Supplied data —
========================================================================

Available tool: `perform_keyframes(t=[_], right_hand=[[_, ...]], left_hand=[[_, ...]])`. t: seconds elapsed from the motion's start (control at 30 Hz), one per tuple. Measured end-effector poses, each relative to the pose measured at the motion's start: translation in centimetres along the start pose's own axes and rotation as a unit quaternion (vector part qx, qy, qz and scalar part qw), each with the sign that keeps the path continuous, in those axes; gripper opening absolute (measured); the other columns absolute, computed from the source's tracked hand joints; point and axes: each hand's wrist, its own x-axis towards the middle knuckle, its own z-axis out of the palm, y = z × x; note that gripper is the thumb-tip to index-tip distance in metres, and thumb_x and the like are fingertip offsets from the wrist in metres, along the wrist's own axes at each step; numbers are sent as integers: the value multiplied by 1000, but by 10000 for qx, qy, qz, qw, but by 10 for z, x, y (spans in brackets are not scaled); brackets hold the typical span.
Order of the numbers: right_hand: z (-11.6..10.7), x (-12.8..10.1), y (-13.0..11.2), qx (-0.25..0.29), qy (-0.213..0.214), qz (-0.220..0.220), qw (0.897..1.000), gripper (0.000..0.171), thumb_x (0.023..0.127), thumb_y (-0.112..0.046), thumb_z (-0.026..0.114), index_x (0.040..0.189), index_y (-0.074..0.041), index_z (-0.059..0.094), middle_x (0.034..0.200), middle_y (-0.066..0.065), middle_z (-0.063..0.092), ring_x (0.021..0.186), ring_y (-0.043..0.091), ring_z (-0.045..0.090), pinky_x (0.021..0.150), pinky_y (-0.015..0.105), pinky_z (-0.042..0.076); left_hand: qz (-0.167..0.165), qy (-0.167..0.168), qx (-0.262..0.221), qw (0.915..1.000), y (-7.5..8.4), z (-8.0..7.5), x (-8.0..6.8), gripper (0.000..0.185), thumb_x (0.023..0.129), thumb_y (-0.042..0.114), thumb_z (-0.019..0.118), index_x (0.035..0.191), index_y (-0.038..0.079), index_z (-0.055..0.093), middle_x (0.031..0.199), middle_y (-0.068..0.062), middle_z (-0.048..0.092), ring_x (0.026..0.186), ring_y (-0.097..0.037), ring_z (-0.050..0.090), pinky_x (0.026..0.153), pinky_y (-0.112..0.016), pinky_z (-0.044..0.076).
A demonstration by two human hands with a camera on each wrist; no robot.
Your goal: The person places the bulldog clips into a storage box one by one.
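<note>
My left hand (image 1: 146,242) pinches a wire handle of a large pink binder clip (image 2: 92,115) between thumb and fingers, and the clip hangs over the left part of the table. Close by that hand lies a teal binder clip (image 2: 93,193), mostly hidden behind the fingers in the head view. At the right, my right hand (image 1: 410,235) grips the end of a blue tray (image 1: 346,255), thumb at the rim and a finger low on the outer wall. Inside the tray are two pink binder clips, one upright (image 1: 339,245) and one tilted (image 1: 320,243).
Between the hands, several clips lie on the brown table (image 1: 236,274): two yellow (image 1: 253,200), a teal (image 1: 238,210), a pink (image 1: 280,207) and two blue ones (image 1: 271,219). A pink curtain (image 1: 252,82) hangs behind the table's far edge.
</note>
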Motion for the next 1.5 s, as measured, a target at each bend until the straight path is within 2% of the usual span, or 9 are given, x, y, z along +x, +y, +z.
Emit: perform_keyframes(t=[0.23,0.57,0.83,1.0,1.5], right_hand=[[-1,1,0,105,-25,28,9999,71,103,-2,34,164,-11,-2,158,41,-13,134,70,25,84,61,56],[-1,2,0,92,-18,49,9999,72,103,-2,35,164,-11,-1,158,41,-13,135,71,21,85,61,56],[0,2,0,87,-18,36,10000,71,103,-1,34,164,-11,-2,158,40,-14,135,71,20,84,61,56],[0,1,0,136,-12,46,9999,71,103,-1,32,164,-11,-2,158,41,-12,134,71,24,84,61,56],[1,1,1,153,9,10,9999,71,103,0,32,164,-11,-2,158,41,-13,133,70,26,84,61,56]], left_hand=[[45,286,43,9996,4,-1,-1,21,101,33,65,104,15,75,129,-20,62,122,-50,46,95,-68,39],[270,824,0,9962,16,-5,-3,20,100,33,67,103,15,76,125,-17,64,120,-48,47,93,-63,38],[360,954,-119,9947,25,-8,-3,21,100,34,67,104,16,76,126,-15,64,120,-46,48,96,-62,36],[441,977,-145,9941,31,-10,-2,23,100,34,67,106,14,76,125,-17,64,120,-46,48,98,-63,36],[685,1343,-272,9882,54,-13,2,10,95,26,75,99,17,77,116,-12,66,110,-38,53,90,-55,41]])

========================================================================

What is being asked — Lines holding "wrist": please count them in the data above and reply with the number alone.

Solution to this task — 2